Mas as cidades foram se organizando em nações e o conceito de cidadania foi-se ampliando, tornando impraticável um corpo legislativo formado pela totalidade dos cidadãos. A solução encontrada foi a adoção da democracia representativa: os cidadãos delegam através do sufrágio universal e periódico seus poderes de legislador a um representante.
Esse sistema está longe de ser o ideal e permite uma série de distorções, mas a história está repleta de exemplos que provam que é o melhor que a humanidade já encontrou. E mais, ele sempre pode ser aperfeiçoado.
Um mecanismo interessante que poderia aproximar o representante do representado recuperando um pouco mais o espírito original da democracia é o do voto destituinte, que permite ao eleitor "cassar" o mandato do parlamentar que não cumpre adequadamente suas atribuições. Projeto ainda tímido nesse sentido acaba de ser levado ao relator da revisão constitucional.
A idéia central é bastante simples e justa. Uma vez que o eleitor delega a seu representante um poder que é exclusivamente seu, é razoável que ele possa chamar de volta para si esse poder se não estiver satisfeito com o desempenho de seu parlamentar. É mais ou menos como trocar de médico ou advogado se se perde a confiança no profissional.

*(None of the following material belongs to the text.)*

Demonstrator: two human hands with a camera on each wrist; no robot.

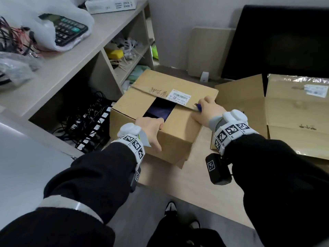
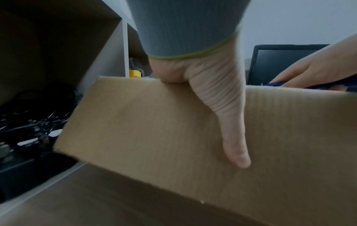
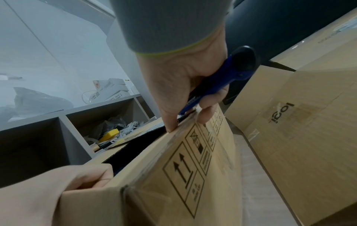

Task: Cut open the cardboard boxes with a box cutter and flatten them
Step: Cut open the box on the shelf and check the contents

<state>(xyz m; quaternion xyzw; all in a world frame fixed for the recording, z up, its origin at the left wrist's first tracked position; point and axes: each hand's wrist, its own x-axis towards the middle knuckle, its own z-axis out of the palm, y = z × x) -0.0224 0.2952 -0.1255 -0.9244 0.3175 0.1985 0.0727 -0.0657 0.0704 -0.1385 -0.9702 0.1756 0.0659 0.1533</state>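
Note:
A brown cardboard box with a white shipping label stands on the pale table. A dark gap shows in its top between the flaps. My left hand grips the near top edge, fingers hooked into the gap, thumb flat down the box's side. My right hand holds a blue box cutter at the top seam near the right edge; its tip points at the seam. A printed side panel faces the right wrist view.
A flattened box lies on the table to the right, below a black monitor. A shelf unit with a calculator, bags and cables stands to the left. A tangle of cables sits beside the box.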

É claro que existem dificuldades. O voto destituinte, que os norte-americanos adotam com o nome de "recall", funciona sem maiores problemas no sistema distrital. Num sistema proporcional como o brasileiro fica mais difícil, embora não impossível. É bom lembrar, aliás, que a revisão constitucional é também uma boa chance de o país adotar a representação distrital mista, que também caminha no sentido de aproximar eleitores e eleitos e resguarda a representação de partidos minoritários.
Enfim, merecem todo apoio as propostas que visem a trazer a política para mais perto do cidadão. Já é hora de cada brasileiro tomar consciência de que tudo que um político faz, faz em seu nome e usando de um poder que é exclusivamente seu.